** Opening DATA EXTRACTS block **

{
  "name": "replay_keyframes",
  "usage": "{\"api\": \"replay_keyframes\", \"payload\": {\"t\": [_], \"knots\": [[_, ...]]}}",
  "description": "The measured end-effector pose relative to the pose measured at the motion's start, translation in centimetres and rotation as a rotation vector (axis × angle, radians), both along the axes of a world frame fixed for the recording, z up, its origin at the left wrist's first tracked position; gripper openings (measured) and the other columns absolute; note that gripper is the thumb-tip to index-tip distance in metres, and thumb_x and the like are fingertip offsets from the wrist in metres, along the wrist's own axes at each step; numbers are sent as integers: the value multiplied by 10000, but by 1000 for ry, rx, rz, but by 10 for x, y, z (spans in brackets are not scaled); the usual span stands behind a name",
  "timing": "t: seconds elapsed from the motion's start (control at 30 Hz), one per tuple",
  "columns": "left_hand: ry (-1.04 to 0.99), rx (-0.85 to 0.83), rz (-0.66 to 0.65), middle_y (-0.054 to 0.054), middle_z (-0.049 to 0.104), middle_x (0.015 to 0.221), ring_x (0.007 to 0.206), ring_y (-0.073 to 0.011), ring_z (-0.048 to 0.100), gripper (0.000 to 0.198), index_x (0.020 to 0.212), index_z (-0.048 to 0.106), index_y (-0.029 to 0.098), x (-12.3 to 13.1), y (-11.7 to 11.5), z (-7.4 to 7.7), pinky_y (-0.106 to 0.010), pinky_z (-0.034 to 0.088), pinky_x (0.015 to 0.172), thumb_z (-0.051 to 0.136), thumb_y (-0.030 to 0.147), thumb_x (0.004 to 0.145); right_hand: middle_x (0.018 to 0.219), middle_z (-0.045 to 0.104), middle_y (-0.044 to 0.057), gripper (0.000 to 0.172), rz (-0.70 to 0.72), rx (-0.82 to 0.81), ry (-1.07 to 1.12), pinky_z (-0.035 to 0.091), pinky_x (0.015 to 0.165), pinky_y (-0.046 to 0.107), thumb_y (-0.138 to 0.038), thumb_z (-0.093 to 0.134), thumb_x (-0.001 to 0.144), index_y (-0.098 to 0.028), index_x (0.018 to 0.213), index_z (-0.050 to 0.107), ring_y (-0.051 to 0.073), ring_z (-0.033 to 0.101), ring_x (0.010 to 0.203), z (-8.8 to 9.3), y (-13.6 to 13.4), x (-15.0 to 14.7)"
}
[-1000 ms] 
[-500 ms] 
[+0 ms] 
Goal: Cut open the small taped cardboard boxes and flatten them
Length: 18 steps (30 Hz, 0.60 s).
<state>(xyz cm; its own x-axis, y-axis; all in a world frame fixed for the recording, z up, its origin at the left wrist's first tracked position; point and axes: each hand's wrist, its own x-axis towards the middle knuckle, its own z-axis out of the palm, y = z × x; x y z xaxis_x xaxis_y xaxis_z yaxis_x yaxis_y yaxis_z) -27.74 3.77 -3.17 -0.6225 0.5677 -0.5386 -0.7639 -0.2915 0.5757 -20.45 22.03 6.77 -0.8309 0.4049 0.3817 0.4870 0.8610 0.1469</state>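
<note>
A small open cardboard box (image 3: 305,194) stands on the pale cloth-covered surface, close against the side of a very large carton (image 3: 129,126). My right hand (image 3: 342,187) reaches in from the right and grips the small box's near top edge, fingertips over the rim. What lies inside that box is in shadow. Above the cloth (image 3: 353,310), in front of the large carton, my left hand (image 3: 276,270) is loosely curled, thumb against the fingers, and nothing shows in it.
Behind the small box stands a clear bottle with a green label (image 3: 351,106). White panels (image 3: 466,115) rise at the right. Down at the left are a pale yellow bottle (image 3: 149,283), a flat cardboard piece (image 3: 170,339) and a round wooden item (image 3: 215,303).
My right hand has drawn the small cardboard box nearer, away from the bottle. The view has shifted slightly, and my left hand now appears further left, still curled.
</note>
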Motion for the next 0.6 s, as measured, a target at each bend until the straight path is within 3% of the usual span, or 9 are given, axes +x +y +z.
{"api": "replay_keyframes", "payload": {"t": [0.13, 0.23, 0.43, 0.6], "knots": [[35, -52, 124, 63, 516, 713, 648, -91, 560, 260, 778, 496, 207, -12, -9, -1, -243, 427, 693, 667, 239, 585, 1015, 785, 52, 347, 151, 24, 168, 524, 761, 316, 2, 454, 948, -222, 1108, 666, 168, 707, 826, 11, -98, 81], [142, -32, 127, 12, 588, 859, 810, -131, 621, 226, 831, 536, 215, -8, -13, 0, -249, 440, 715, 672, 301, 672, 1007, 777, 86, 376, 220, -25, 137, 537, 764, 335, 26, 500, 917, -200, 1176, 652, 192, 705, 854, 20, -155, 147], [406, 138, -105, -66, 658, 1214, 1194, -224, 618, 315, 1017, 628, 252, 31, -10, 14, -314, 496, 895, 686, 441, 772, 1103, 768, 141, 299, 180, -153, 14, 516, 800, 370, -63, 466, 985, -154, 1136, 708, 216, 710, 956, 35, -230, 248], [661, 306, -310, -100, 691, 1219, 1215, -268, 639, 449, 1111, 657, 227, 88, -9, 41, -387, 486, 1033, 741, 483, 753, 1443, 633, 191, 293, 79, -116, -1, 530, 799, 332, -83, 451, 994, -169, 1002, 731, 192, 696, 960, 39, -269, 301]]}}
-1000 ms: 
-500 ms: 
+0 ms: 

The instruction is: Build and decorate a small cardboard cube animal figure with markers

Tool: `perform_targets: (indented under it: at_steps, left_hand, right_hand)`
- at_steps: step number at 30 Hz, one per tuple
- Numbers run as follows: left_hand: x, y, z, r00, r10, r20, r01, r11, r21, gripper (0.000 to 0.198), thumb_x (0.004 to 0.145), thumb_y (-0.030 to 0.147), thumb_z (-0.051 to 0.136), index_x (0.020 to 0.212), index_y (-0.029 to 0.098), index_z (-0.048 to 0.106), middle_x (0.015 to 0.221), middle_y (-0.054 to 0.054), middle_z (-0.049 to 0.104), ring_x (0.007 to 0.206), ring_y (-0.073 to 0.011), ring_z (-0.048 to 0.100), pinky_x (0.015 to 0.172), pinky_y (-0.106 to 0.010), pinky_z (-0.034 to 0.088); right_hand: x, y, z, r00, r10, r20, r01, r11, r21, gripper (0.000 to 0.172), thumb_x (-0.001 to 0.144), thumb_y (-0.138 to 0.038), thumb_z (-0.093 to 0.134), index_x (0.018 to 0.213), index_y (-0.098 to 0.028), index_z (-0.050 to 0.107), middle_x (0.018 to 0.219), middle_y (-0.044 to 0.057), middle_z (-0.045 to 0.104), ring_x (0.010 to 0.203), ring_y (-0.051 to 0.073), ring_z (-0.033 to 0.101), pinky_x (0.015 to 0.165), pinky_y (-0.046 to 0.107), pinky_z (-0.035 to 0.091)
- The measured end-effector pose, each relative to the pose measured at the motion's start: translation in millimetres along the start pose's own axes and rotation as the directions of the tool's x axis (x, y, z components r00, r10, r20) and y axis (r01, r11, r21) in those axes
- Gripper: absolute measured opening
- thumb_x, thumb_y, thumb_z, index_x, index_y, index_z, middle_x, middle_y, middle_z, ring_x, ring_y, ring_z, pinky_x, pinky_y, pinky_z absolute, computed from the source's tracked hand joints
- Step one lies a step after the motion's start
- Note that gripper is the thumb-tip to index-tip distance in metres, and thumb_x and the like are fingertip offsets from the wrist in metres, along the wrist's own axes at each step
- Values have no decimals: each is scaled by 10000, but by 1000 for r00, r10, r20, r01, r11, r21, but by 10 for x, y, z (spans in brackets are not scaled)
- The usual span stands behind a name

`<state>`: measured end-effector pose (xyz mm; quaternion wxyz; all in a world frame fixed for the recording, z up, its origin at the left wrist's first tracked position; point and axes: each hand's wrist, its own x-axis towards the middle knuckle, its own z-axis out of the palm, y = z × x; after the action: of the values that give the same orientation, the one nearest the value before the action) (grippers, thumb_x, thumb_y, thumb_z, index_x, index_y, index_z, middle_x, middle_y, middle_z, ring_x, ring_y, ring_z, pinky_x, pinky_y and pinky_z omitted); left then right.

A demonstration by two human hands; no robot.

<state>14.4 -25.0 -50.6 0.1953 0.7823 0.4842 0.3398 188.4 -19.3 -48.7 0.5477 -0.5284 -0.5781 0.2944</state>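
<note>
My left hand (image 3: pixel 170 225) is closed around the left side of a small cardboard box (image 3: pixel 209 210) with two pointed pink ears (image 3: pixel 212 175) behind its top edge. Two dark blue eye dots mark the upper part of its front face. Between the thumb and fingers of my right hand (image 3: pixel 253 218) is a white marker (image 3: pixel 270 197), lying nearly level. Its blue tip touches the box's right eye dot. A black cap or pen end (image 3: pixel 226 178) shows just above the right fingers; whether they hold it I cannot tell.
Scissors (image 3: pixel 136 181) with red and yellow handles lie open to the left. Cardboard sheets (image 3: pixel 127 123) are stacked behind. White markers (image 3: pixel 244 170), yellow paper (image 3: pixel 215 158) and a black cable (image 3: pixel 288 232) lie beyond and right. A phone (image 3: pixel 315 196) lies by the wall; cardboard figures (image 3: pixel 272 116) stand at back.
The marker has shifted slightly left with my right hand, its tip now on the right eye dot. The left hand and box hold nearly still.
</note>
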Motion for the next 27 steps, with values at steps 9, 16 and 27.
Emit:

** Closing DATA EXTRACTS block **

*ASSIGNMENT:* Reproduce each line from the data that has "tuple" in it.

*ANSWER SPACE:*
  "timing": "t: seconds elapsed from the motion's start (control at 30 Hz), one per tuple",
- at_steps: step number at 30 Hz, one per tuple

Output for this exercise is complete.